#### [Exercise description]
Go line by line through the listing below and copy those that hold "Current".

** Opening The records block **

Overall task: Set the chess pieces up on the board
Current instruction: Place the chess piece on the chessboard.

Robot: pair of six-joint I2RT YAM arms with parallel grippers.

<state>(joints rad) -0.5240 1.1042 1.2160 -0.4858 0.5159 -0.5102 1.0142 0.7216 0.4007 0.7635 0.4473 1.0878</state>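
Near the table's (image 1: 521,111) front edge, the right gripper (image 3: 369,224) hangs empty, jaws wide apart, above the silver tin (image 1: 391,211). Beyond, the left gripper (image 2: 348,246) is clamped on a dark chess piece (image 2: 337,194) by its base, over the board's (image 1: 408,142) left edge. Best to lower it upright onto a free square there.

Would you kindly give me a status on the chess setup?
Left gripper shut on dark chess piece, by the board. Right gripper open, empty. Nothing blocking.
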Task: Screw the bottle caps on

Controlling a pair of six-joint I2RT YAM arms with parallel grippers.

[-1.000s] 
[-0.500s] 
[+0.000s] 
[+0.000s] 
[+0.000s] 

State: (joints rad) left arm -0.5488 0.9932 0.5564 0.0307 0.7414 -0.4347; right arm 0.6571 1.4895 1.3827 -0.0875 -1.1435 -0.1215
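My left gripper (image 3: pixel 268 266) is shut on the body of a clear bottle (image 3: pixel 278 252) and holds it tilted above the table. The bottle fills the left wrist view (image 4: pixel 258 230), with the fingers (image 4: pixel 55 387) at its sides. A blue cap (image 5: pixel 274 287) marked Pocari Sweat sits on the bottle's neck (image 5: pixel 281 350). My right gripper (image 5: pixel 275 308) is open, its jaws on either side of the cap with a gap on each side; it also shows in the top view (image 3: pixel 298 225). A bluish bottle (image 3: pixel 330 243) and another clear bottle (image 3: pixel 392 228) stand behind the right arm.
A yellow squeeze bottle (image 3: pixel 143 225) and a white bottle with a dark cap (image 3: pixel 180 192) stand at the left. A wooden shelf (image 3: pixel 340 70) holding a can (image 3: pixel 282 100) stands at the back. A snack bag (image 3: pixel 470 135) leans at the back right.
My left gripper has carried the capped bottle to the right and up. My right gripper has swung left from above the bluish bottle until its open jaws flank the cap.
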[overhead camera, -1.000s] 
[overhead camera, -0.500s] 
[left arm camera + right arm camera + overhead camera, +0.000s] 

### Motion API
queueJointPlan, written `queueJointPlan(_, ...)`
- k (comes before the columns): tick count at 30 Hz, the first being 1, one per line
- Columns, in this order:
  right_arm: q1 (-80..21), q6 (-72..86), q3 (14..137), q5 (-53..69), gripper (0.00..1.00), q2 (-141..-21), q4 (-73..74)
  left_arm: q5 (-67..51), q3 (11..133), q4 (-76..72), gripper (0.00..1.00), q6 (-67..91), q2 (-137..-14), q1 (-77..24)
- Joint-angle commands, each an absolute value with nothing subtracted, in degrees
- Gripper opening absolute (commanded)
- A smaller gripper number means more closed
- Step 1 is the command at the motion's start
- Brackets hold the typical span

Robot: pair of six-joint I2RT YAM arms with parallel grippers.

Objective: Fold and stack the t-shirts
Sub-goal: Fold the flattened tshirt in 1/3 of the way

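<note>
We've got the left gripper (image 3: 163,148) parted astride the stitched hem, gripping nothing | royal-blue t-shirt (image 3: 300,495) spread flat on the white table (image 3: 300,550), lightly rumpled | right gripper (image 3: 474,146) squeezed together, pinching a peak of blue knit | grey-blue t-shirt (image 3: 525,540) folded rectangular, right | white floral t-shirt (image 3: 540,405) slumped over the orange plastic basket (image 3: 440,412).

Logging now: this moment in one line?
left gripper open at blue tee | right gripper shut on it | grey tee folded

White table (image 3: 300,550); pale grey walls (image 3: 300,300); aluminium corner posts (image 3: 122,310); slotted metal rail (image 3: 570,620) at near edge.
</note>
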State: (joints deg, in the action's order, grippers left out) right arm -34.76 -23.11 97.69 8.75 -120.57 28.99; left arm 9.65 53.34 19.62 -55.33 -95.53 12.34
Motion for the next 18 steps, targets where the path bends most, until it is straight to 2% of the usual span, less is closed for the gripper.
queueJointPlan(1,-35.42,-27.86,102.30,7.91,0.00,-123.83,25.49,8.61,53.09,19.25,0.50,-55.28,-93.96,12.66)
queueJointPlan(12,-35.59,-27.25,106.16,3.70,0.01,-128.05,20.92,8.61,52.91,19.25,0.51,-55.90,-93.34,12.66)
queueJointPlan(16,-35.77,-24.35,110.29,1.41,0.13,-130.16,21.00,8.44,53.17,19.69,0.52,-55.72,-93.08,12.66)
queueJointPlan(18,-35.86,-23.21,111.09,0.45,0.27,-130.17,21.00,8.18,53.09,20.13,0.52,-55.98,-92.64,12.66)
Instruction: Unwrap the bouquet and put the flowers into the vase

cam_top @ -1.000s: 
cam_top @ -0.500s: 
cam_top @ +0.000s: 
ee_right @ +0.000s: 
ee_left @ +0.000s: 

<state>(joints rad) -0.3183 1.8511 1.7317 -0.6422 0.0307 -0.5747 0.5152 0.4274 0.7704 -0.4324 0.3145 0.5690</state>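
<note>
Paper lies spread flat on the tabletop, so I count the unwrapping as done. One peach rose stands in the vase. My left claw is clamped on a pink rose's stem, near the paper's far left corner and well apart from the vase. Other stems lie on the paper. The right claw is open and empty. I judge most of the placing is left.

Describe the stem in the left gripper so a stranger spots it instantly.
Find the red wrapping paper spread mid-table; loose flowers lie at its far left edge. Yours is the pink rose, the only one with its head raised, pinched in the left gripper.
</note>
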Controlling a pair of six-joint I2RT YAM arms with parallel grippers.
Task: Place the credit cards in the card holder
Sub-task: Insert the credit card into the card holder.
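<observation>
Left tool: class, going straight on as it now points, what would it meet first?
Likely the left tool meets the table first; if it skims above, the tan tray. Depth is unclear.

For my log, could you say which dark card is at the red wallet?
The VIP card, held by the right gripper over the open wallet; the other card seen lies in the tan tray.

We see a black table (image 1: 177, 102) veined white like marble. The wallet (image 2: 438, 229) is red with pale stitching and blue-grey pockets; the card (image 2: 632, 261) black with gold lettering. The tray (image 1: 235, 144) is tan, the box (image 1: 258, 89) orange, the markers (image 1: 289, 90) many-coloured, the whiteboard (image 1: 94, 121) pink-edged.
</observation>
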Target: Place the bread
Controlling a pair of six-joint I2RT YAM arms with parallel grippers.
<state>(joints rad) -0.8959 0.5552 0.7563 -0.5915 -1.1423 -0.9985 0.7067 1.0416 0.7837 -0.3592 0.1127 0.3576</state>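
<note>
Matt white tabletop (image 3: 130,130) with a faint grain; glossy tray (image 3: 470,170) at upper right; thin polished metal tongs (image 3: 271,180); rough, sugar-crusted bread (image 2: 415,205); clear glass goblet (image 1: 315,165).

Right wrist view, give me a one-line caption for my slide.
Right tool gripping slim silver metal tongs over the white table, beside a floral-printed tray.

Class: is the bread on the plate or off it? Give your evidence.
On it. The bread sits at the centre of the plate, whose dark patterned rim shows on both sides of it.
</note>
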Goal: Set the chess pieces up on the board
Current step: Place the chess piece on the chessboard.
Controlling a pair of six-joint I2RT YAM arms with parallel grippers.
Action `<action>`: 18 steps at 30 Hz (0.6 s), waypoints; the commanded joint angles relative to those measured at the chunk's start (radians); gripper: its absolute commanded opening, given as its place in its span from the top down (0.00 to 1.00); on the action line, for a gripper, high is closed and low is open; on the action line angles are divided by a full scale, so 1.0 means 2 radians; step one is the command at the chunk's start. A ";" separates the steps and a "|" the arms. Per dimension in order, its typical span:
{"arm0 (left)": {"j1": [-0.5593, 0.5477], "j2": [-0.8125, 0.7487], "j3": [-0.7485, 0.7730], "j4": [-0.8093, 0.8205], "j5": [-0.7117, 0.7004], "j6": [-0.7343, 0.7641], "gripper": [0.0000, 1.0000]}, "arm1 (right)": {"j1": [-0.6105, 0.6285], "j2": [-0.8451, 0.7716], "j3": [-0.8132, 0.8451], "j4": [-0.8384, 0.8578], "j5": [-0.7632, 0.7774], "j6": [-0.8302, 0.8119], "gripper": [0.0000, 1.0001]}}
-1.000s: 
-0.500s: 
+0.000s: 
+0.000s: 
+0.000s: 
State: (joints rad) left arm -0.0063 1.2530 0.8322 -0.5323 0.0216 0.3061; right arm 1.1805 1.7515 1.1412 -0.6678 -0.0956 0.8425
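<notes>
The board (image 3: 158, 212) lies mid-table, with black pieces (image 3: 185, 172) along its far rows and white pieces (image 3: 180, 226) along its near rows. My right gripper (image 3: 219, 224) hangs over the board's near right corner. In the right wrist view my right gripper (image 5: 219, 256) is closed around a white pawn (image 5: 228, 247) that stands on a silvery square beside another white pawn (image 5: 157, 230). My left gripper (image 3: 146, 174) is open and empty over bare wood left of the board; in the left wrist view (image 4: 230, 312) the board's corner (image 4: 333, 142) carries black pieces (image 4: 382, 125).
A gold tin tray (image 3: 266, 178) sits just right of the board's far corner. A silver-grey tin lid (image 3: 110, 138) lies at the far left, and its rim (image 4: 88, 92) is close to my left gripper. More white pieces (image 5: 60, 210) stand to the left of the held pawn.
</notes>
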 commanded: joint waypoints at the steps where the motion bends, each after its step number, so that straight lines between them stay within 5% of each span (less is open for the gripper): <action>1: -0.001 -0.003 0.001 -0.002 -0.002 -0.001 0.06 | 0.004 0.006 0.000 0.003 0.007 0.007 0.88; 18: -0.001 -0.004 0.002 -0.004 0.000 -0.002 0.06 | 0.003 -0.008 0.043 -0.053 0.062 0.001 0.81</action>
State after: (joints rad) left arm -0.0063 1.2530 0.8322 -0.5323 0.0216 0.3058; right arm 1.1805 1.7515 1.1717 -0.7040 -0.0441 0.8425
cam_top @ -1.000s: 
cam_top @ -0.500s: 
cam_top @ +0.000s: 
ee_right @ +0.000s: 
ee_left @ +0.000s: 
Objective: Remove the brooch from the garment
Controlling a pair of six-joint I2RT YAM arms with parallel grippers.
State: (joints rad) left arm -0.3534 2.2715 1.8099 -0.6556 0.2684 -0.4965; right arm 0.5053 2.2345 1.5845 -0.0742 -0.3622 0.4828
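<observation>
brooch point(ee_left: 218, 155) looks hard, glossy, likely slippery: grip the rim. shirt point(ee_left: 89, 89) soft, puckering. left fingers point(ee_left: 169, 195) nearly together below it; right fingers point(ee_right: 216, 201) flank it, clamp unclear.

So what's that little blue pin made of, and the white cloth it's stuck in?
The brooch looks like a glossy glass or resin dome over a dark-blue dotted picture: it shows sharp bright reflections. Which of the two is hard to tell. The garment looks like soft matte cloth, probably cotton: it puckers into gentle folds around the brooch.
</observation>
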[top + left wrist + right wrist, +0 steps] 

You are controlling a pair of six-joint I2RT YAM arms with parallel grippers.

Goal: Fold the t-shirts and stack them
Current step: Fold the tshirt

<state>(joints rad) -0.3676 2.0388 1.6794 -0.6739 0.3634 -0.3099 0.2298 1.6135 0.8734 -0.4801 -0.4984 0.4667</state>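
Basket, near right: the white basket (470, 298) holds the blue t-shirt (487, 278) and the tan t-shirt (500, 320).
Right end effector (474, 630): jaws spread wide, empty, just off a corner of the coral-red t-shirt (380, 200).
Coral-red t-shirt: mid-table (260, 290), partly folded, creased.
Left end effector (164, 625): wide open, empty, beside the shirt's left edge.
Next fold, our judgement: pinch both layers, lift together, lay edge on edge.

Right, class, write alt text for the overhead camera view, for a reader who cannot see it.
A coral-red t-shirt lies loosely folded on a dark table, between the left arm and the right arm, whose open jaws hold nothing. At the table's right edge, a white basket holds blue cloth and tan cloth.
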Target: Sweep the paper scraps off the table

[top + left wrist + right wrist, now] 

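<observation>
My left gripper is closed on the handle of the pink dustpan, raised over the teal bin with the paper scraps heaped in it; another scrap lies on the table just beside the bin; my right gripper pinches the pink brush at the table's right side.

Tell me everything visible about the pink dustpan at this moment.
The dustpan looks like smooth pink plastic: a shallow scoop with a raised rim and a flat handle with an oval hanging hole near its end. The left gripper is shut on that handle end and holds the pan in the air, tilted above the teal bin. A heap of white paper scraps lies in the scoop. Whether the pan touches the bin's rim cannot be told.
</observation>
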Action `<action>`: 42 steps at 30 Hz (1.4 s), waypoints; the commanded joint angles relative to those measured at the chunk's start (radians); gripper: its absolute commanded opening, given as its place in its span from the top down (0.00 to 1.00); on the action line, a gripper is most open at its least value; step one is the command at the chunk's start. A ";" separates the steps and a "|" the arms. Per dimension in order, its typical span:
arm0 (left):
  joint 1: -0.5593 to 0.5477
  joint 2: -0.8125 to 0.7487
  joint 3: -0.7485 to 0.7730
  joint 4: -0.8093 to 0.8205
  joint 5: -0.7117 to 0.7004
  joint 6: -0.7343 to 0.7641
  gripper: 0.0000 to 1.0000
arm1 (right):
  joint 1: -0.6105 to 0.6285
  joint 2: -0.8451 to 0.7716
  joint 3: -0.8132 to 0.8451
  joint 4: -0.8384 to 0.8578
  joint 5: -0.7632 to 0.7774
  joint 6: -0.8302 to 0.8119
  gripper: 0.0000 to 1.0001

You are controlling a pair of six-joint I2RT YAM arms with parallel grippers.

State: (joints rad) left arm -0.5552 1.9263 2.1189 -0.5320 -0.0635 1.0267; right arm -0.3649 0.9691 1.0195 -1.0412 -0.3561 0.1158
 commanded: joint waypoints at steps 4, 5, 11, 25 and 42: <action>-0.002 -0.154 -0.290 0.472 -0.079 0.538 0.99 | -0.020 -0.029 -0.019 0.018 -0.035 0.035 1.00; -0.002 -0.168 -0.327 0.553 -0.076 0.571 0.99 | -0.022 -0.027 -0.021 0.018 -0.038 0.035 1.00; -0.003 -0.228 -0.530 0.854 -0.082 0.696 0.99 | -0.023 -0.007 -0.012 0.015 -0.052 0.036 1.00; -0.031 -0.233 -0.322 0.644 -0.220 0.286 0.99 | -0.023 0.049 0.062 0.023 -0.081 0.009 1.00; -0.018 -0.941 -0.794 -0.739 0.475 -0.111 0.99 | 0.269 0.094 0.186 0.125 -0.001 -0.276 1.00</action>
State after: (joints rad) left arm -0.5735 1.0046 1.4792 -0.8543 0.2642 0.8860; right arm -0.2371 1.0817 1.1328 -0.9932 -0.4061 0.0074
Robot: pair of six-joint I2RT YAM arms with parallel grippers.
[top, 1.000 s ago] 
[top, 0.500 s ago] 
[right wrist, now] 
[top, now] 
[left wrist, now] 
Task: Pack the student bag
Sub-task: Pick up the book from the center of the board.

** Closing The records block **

#### [Solution]
Current instruction: Place the chess piece on the chessboard.
Current step: Place the chess piece on the chessboard.
Current step: Fold the tshirt

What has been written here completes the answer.